Gradual performance degradation failures are more likely form other mechanisms--such as threshold voltage shifts and several other things associated with the transistors and not the wiring.

The cheery confidence displayed by some overclockers that simply assuring a good die temperature is full protection from OC bad effects is misplaced. Some of the degradation mechanisms are primarily voltage dependent, with little temperature effect, while some of the other mechanisms have very strong temperature dependence. Still others respond primarily to temperature cycling.


Just a point of order. Electromigration is present in non-OC'ed CPUs as well, just to a lesser extent.

Astro
Volunteer tester
Avatar
Send message
Joined: 16 Apr 02
Posts: 8026
Credit: 600,015
RAC: 0
Message 650722 - Posted: 29 Sep 2007, 3:50:16 UTC - in response to Message 650715.
Last modified: 29 Sep 2007, 3:57:03 UTC

Okay Crunchers!
[snipppppp]
CPU temp=39C (28C/82F lower temp)
MB temp=41C
[more snipping]
IROC

Are you saying the cpu temps are LOWER than Motherboard temps?? Were you running Seti on all cores? (or some other project app) If so, what kind of Zalman cooler are you using?

archae86
Send message
Joined: 31 Aug 99
Posts: 889
Credit: 1,572,794
RAC: 3
United States
Message 650743 - Posted: 29 Sep 2007, 4:20:26 UTC - in response to Message 650719.

Just a point of order. Electromigration is present in non-OC'ed CPUs as well, just to a lesser extent.

Sure, as so also are pretty much all the other failure mechanisms.

But electromigration for many design/process combinations has often been at so low a level that as a practical matter only initially defective structures failed from it in the field. Years after I went to work in the business, the big IC company I worked for had never seen a field EM failure (we made more than one later).

Running hotter, whether from overclocking, or just from BOINCing a machine which would otherwise be idle, makes many, in fact most, failure mechanisms worse. Running at higher voltage makes another set of mechanisms worse, with appreciable overlap between the two.

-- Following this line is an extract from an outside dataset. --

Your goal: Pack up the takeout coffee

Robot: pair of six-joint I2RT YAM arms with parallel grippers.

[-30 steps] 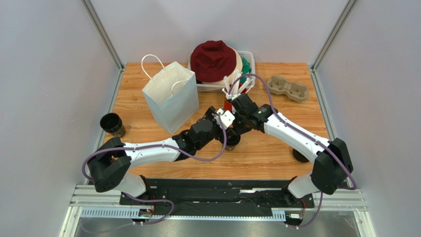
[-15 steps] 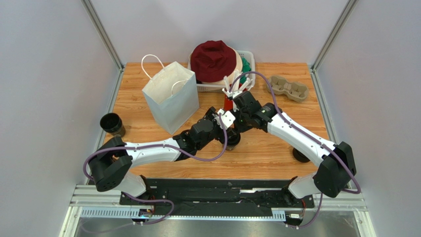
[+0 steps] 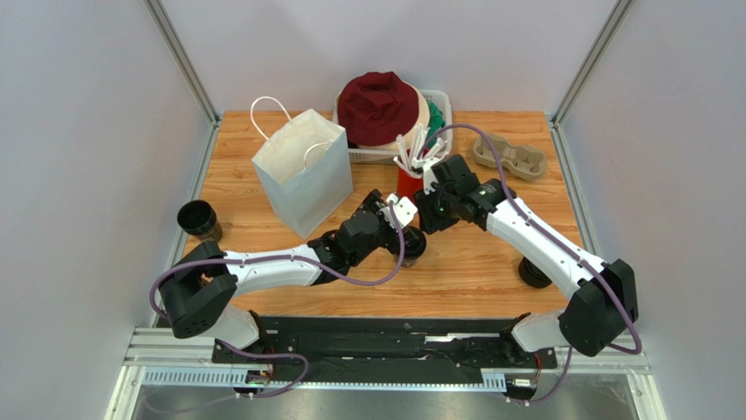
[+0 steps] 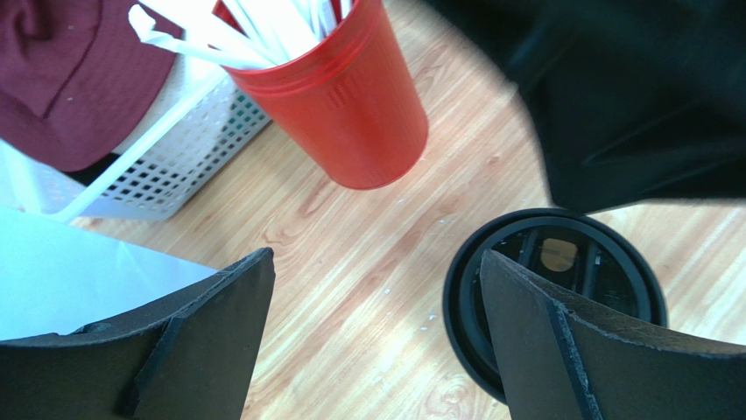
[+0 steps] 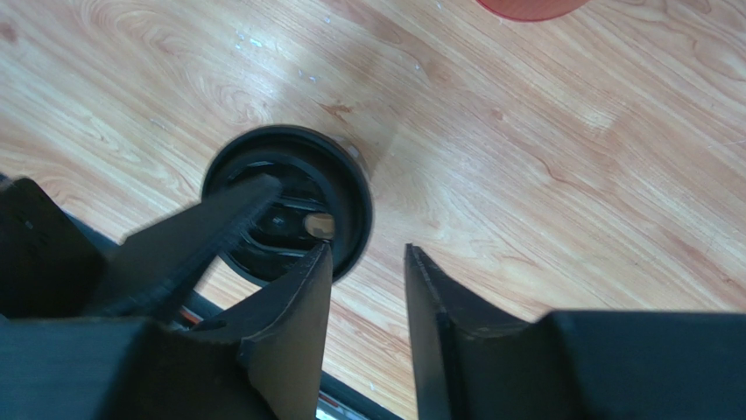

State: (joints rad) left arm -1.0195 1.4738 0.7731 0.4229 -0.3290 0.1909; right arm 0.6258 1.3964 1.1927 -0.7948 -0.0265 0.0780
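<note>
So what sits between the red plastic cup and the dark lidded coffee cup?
Just bare wooden tabletop between red plastic cup and coffee cup, in the left wrist view.

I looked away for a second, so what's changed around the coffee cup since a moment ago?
The right hand has drawn back rightward from over the lidded coffee cup and opened a little; it holds nothing. The left hand stays wide open at the cup. The cup, red cup and paper bag haven't moved.

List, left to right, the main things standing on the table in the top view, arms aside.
Open black cup → white paper bag → maroon hat → cardboard cup carrier.
</note>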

Manufacturers tend to know when they have a real field electromigration failure problem with a part. It is one of the very, very few mechanisms for which the failure rate rises with time. This is seriously nasty. By the time you know you have a problem, the check is already in the mail for a very much larger one than what you have seen. As we generally expect decreasing failure rates with time, this stands out like a sore thumb if anyone is paying attention.
____________

Profile IROC
Send message
Joined: 27 Jun 99
Posts: 57
Credit: 10,104,906
RAC: 0
United States
Message 650762 - Posted: 29 Sep 2007, 5:18:17 UTC - in response to Message 650722.


Are you saying the cpu temps are LOWER than Motherboard temps?? Were you running Seti on all cores? (or some other project app) If so, what kind of Zalman cooler are you using?

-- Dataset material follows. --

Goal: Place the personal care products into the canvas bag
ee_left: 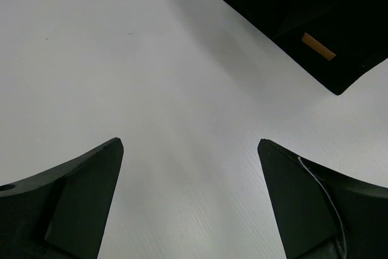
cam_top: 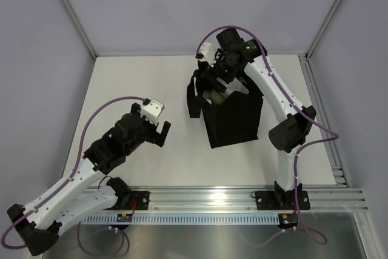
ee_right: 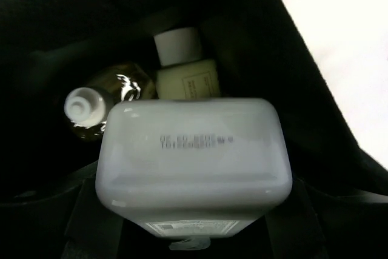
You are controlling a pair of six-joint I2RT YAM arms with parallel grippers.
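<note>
1. The left gripper (cam_top: pixel 159 134) hangs over the bare white table (cam_top: pixel 133 83), well to the left of the canvas bag (cam_top: pixel 233 122) and nearer the arm bases than the bag's mouth; its claw is spread wide and pinches nothing.
2. From the left wrist, the same claw frames empty tabletop; one corner of the bag shows beyond it, bearing a small tan rectangular tag (ee_left: pixel 318 47) with no writing that can be read.
3. The bag stands boxy and black right of centre on the table; its two loop handles (cam_top: pixel 194 98) droop over its left side.
4. The right gripper (cam_top: pixel 217 86) reaches down into the bag's far-left mouth; its claw pinches the flat white bottle (ee_right: pixel 194 162), base towards the wrist camera, just above the bag's contents.
5. A dotted printed code crosses that base, too blurred to read; a label edge lower down is illegible.
6. Deeper inside the bag lies the pale cream bottle (ee_right: pixel 185 77), white-capped, its faint label unreadable; just beside it, to its left, lies an amber-tinted bottle (ee_right: pixel 106 104) with a pale neck.
</note>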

The new quad is running at a lower temp than the 3.2GHz PentD that it replaced. As I mentioned at the beginning of the thread, the PentD was running about 65+C. The quad is running 40C with all cores running SETI.

Zalman CNPS9500.

IROC

____________

Profile The Chosen
Avatar
Send message
Joined: 24 Jul 00
Posts: 54
Credit: 4,587,117
RAC: 867
Germany
Message 650765 - Posted: 29 Sep 2007, 5:27:24 UTC
Last modified: 29 Sep 2007, 5:30:25 UTC

about temps from core2

not all temp programs read the core2 temp right

in some programs u must add 15°C in some other u must take off 15°C and some is near correct

so think about it
____________
Boinc runs here on:
Intel i7-3770K (only 4 Cores run BOINC)
Nvidia GT-630 (Fermi)

Grant (SSSF)
Send message
Joined: 19 Aug 99
Posts: 5953
Credit: 62,443,198
RAC: 39,432
Australia
Message 650797 - Posted: 29 Sep 2007, 8:52:22 UTC - in response to Message 650765.

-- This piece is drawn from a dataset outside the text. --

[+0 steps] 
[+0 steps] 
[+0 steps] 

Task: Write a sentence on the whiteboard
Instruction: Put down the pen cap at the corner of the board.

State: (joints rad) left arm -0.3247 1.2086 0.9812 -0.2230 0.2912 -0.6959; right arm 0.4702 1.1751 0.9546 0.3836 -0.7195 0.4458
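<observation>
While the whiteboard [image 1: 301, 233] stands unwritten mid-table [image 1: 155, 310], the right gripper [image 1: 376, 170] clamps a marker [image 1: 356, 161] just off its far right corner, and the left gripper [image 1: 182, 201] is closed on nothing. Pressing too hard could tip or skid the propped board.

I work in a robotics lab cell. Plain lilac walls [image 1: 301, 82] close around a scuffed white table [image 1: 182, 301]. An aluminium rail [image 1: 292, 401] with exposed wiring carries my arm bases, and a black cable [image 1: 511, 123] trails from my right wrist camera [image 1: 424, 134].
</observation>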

in some programs u must add 15°C in some other u must take off 15°C and some is near correct

That is the case with all motherboards.
____________
Grant
Darwin NT.

Grant (SSSF)
Send message
Joined: 19 Aug 99
Posts: 5953
Credit: 62,443,198
RAC: 39,432
Australia
Message 650799 - Posted: 29 Sep 2007, 8:54:08 UTC - in response to Message 650762.

The new quad is running at a lower temp than the 3.2GHz PentD that it replaced. As I mentioned at the beginning of the thread, the PentD was running about 65+C.

Not surprising.
Generally & Core 2 Duo will run at almost half the temperature & do twice the work of a P4.
____________
Grant
Darwin NT.

Profile Careface
Send message
Joined: 6 Jun 03
Posts: 115
Credit: 11,626,751
RAC: 0
New Zealand
Message 650933 - Posted: 29 Sep 2007, 16:29:21 UTC - in response to Message 650191.


Actually, electromigration failures are far more likely to be instantly catastrophic in their observable performance effects than not.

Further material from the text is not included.